Merge pull request #205 from LLaVA-VL/yhzhang/video_dev

Luodian · web-flow · commit 245e3f48563d · 2024-09-17T15:24:43.000+08:00
update video inference logic
diff --git a/llava/model/llava_arch.py b/llava/model/llava_arch.py
@@ -253,6 +253,10 @@ def prepare_inputs_labels_for_multimodal(self, input_ids, position_ids, attentio
         if vision_tower is None or images is None or input_ids.shape[1] == 1:
             return input_ids, position_ids, attention_mask, past_key_values, None, labels
 
+        if isinstance(modalities, str):
+            modalities = [modalities]
+
+        # import pdb; pdb.set_trace()
         if type(images) is list or images.ndim == 5:
             if type(images) is list:
                 images = [x.unsqueeze(0) if x.ndim == 3 else x for x in images]
@@ -301,6 +305,7 @@ def prepare_inputs_labels_for_multimodal(self, input_ids, position_ids, attentio
                     # currently image_feature is a tensor of shape (4, num_patches, hidden_size)
                     # we want to first unflatten it to (2, 2, h, w, hidden_size)
                     # rank0_print("At least we are reaching here")
+                    # import pdb; pdb.set_trace()
                     if image_idx in video_idx_in_batch:  # video operations
                         # rank0_print("Video")

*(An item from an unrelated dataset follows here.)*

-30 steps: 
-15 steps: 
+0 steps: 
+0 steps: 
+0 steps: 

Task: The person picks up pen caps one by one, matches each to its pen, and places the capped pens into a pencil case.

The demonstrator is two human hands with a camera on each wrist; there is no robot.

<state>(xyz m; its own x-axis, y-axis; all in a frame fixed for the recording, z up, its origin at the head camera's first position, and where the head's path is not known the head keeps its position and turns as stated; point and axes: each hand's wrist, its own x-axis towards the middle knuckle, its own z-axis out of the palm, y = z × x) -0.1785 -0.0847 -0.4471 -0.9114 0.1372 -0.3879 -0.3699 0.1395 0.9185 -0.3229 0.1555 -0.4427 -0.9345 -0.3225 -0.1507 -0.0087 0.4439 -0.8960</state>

                         if mm_newline_position == "grid":
diff --git a/playground/demo/video_demo.py b/playground/demo/video_demo.py
@@ -67,26 +67,25 @@ def parse_args():
     parser.add_argument("--add_time_instruction", type=str, default=False)
     return parser.parse_args()
 
+def load_video(video_path,args):
+    if args.for_get_frames_num == 0:
+        return np.zeros((1, 336, 336, 3))
+    vr = VideoReader(video_path, ctx=cpu(0),num_threads=1)
+    total_frame_num = len(vr)
+    video_time = total_frame_num / vr.get_avg_fps()
+    fps = round(vr.get_avg_fps())
+    frame_idx = [i for i in range(0, len(vr), fps)]
+    frame_time = [i/fps for i in frame_idx]
+    if len(frame_idx) > args.for_get_frames_num or args.force_sample:
+        sample_fps = args.for_get_frames_num
+        uniform_sampled_frames = np.linspace(0, total_frame_num - 1, sample_fps, dtype=int)
+        frame_idx = uniform_sampled_frames.tolist()
+        frame_time = [i/vr.get_avg_fps() for i in frame_idx]
+    frame_time = ",".join([f"{i:.2f}s" for i in frame_time])
+    spare_frames = vr.get_batch(frame_idx).asnumpy()
+    # import pdb;pdb.set_trace()
 
-    def load_video(video_path,args):
-        if max_frames_num == 0:
-            return np.zeros((1, 336, 336, 3))
-        vr = VideoReader(video_path, ctx=cpu(0),num_threads=1)
-        total_frame_num = len(vr)
-        video_time = total_frame_num / vr.get_avg_fps()
-        fps = round(vr.get_avg_fps()/fps)
-        frame_idx = [i for i in range(0, len(vr), fps)]
-        frame_time = [i/fps for i in frame_idx]
-        if len(frame_idx) > args.for_get_frames_num or args.force_sample:
-            sample_fps = max_frames_num
-            uniform_sampled_frames = np.linspace(0, total_frame_num - 1, sample_fps, dtype=int)
-            frame_idx = uniform_sampled_frames.tolist()
-            frame_time = [i/vr.get_avg_fps() for i in frame_idx]
-        frame_time = ",".join([f"{i:.2f}s" for i in frame_time])
-        spare_frames = vr.get_batch(frame_idx).asnumpy()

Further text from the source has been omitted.